**Instructions for the task:** The answer must be only the lines below from the one holding "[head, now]" down to the one holding "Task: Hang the", ends included, printed exactly; please omit all pictures.

Dataset records
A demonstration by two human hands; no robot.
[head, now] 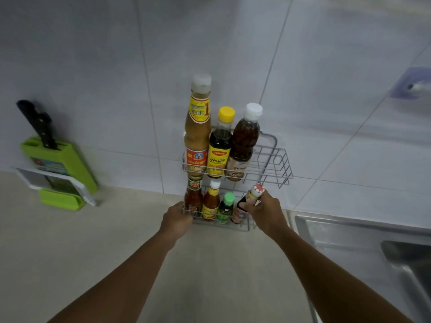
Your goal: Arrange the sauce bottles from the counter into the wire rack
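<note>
A two-tier wire rack (277,164) stands against the tiled wall. Its upper tier holds a tall tan sauce bottle (197,127), a yellow-capped dark bottle (220,145) and a white-capped brown bottle (243,141). The lower tier holds a red chili sauce bottle (193,197), an orange sauce bottle (211,200) and a small green-capped bottle (225,207). My right hand (263,209) grips a dark bottle with a red-and-white cap (253,194), tilted at the lower tier's right end. My left hand (177,217) holds the rack's lower left front corner.
A green knife block (63,159) with a black-handled knife sits on the beige counter (70,252) at the left. A steel sink (373,248) lies to the right. A purple wall hook (412,85) is at the upper right.
</note>
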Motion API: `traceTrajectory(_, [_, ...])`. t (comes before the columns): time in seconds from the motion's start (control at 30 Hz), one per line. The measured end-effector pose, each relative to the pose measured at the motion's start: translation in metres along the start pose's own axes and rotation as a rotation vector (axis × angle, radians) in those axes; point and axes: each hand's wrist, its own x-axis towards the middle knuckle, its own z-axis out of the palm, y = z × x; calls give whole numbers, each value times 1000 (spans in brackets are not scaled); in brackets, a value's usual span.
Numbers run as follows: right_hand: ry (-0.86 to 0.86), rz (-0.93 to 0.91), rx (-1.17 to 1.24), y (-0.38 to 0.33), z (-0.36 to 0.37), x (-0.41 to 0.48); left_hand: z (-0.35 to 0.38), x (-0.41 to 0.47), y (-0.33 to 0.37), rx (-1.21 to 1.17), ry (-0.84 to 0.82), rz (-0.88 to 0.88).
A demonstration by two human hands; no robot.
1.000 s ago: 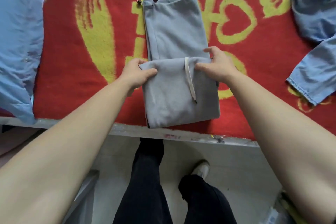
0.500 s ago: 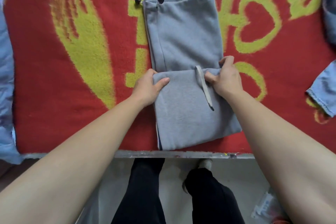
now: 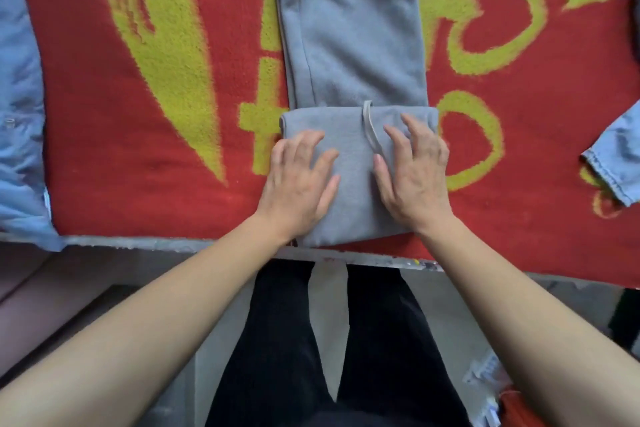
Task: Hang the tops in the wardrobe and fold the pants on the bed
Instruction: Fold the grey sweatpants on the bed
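Note:
Grey fleece pants [image 3: 349, 31] lie on the red and yellow bed cover [image 3: 138, 149], legs pointing away from me, with black cord stoppers at the far hem. The near part is folded over into a thick flap with a pale drawstring across it. My left hand [image 3: 298, 180] lies flat on the left side of that flap, fingers spread. On the right side my right hand [image 3: 412, 173] presses down with spread fingers beside the drawstring.
A light blue shirt [image 3: 20, 107] lies along the bed's left edge. Another blue denim sleeve [image 3: 613, 163] reaches in from the right. The bed's grey edge [image 3: 138, 243] runs just below the pants, and my dark-trousered legs stand on the floor against it.
Both hands let go of the folded edge they pinched and now lie flat on top of the flap. The view has moved closer to the pants.

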Motion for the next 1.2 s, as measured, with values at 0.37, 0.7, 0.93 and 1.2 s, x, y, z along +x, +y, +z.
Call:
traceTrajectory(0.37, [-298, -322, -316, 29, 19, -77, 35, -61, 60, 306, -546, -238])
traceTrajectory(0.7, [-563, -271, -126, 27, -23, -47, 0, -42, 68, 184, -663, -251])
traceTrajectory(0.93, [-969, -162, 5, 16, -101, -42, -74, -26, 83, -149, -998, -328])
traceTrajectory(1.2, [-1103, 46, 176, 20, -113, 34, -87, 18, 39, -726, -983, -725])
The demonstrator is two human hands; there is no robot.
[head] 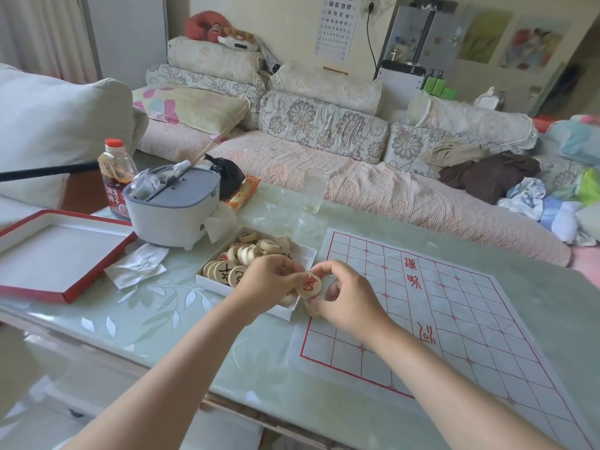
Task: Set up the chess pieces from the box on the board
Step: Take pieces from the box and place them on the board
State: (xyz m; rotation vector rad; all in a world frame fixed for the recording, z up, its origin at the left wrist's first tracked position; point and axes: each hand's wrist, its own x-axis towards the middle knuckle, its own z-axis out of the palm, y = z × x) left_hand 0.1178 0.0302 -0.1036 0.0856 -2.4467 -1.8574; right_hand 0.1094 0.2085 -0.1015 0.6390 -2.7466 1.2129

**Result for this task:**
[head, now] 
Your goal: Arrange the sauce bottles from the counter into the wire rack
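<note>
A two-tier wire rack (277,164) stands against the tiled wall. Its upper tier holds a tall tan sauce bottle (197,127), a yellow-capped dark bottle (220,145) and a white-capped brown bottle (243,141). The lower tier holds a red chili sauce bottle (193,197), an orange sauce bottle (211,200) and a small green-capped bottle (225,207). My right hand (263,209) grips a dark bottle with a red-and-white cap (253,194), tilted at the lower tier's right end. My left hand (177,217) holds the rack's lower left front corner.
A green knife block (63,159) with a black-handled knife sits on the beige counter (70,252) at the left. A steel sink (373,248) lies to the right. A purple wall hook (412,85) is at the upper right.
</note>
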Motion API: `traceTrajectory(_, [_, ...])`. t (comes before the columns): time in seconds from the motion's start (control at 30 Hz), one per line. The measured end-effector pose, each relative to the pose measured at the motion's start: translation in metres along the start pose's own axes and rotation as a rotation vector (axis × angle, radians) in those axes; point and axes: each hand's wrist, its own x-axis towards the middle knuckle, its own z-axis out of the palm, y = z × x; calls give whole numbers, each value times 1000 (spans in brackets are not scaled); in brackets, a value's usual span.
Numbers run as follows: right_hand: ry (-0.86 to 0.86), rz (-0.93 to 0.91), rx (-1.17 to 1.24), y (-0.38 to 0.33), z (-0.36 to 0.37), x (-0.41 to 0.48); left_hand: z (-0.35 to 0.38), x (-0.41 to 0.47), y (-0.33 to 0.37), rx (-1.21 to 1.17), ry (-0.84 to 0.82), rz (-0.88 to 0.88).
A demonstration by two human hands; no robot.
1.000 s ago: 
0.500 s ago: 
now: 
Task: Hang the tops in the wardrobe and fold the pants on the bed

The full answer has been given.